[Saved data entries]
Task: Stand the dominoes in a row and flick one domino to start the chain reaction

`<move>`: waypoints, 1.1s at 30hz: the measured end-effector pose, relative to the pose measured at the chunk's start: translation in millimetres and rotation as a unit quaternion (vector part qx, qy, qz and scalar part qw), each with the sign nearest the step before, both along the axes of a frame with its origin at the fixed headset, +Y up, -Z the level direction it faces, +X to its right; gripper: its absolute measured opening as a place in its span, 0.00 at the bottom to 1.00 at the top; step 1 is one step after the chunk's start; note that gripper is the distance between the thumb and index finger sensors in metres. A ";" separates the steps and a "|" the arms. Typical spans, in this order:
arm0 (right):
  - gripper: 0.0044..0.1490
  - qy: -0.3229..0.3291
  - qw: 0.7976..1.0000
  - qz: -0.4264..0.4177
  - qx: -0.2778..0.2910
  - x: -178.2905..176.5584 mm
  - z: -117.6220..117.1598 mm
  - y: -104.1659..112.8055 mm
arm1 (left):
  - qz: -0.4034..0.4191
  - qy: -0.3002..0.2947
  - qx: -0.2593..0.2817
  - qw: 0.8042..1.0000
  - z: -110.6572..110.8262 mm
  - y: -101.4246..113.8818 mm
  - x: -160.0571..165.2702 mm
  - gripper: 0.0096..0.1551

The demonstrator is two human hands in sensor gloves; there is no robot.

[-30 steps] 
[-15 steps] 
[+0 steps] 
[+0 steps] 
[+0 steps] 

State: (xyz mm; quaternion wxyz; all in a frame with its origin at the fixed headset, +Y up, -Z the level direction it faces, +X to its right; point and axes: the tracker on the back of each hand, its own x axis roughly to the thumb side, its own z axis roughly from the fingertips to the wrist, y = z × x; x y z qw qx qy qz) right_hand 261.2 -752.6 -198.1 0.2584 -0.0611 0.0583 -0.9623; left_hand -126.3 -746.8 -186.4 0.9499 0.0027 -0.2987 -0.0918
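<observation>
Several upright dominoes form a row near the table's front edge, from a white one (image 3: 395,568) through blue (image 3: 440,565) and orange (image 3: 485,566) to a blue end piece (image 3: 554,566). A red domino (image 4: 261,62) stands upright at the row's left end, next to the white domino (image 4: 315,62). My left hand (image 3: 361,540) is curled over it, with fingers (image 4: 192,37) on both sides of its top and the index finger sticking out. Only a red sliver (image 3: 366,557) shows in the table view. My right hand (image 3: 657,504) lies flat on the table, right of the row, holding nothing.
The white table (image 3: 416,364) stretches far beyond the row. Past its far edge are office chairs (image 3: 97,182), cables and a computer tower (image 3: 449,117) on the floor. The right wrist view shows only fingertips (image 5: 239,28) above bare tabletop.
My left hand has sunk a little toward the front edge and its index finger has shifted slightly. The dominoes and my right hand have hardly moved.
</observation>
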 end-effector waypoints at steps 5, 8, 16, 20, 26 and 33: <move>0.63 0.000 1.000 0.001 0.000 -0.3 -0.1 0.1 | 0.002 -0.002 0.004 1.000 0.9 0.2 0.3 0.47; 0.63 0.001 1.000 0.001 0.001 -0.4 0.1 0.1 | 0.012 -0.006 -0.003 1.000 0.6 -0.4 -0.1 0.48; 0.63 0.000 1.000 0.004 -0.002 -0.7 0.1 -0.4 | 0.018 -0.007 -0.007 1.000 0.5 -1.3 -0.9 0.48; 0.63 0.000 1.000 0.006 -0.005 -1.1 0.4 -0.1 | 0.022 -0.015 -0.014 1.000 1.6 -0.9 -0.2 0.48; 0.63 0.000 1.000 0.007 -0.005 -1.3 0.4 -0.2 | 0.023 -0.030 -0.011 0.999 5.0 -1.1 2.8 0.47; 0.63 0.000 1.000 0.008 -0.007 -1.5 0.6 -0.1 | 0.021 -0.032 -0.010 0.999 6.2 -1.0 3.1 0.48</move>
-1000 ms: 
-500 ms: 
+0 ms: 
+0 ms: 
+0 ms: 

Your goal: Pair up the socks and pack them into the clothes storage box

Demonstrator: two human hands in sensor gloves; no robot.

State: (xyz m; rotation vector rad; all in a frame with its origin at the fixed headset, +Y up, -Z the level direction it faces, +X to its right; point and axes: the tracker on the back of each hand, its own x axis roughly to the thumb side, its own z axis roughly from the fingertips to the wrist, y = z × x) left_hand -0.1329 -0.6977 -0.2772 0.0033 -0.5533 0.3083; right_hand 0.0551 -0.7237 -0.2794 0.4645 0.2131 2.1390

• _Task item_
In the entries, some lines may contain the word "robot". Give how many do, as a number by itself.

• _Response to the task_
2